Biotechnology companies are leading the life sciences sector in competitive pay positioning amid robust growth opportunities.
For those working in the life sciences sector, it is commonly known that the biotechnology industry remains a highly competitive field. NASDAQ's Biotechnology Index outperformed the general market by 60% in 2014 and has risen 227% in the past four years. Although the stock index had a slight correction in late March, many analysts are urging investors to buy back what they consider to be shares discounted to their true value.
The rising stock valuations for biotech companies in recent years impact the job of human resources professionals in several ways. Rising stock prices drive the value of employees' equity, sometimes requiring companies to adjust future awards and new-hire grants. (Our recent paper describes how these market forces are impacting new-hire equity awards in the technology sector.)

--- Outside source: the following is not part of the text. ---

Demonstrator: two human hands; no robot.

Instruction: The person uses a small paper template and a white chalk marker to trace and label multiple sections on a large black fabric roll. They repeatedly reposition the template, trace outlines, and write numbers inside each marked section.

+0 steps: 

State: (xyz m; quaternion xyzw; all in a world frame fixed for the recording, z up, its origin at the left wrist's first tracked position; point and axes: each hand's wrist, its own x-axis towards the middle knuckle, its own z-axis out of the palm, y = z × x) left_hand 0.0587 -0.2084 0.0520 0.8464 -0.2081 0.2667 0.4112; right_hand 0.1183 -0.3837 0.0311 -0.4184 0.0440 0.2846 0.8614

The current environment is also making recruitment more challenging. Biotech companies are growing rapidly as they test new drugs and form partnerships with outside sectors, including technology companies, and increasing their workforce to meet growth demands. At the same time, these companies are facing competition for talent from companies in the overall healthcare sector. In a competitive hiring environment, we're seeing related industries poach talent from one another. A recent survey by the recruiting firm Real Staffing Group found 20.9% of pharmaceutical and biotech companies are beginning to recruit from outside their industries and 17.9% are recruiting internationally.
The field is becoming even more competitive with the growing number of biotech companies going public. In 2014, there were 102 healthcare IPOs in the US in 2014 — 71 of which were biotech companies, according to PwC. That surpasses the 47 biotech IPOs in 2013. While IPO activity has slowed during the first quarter of 2015, biotech and healthcare continue to lead activity.
To find out how rising stock prices and a competitive labor market are impacting compensation decisions and employee turnover, we analyzed a variety of key workforce metrics using the Radford Global Life Sciences Survey.
Effective Employee Retention
To stay ahead of the competition, biotech companies are aggressively hiring and increasing cash positions and salary budgets at a higher rate compared to all life sciences companies. Consider the following data from Radford's Q1 2015 Workforce Trends Report:
The data represents more than 150 US pre-commercial bio/pharma companies vs. the wider universe of US-based life sciences companies in our survey database. Biotech companies reported higher rates of salary increases in 2014, in addition to a higher overall budgeted increase for 2015 at 4.0% compared to 3.5% for all life sciences. Furthermore, a greater percentage of biotech companies have increased their target market competitive cash compensation in the past two years compared to all life sciences companies. Biotech firms are also more aggressively hiring with nearly eight out of 10 companies saying they plan to grow their workforce by 5% or more.
The industry's rising stock price and healthy salary increases are translating to fewer employees leaving biotech companies. Median voluntary turnover for US pre-commercial bio/pharma companies is 8.1% for the first quarter of 2015 (on a 12-month trailing basis) compared to 9.4% for all US life sciences companies and 10.4% in the technology sector.
Many biotech employees are likely also staying put because it's an exciting time to be working in the industry. There is a certain buzz around the groundbreaking work biotech companies are developing, including cancer-fighting drugs.
Biotechnology companies are on a hiring spree, budgeting for higher salary increases, and enabling greater values of employee equity through rising stock prices. These practices are having a positive impact on employee retention.
Some stock analysts caution that the industry could be in a bubble. While our workforce data show these firms are aggressively hiring and using salary increases to effectively retain employees, the figures we collected above, at least, don't suggest the irrational exuberance that can accompany market bubbles.
Turnover in biotech is lower than the three-year life sciences average of 8.5%. Three years ago is when the labor market began showing real signs of recovery from the Great Recession of 2008-09 and more employees switched jobs as opportunities became available. Yet, turnover in biotech has remained low in the face of this improved job market — telling us that these companies are doing an effective job of retaining employees and keeping them motivated, at least for the time being.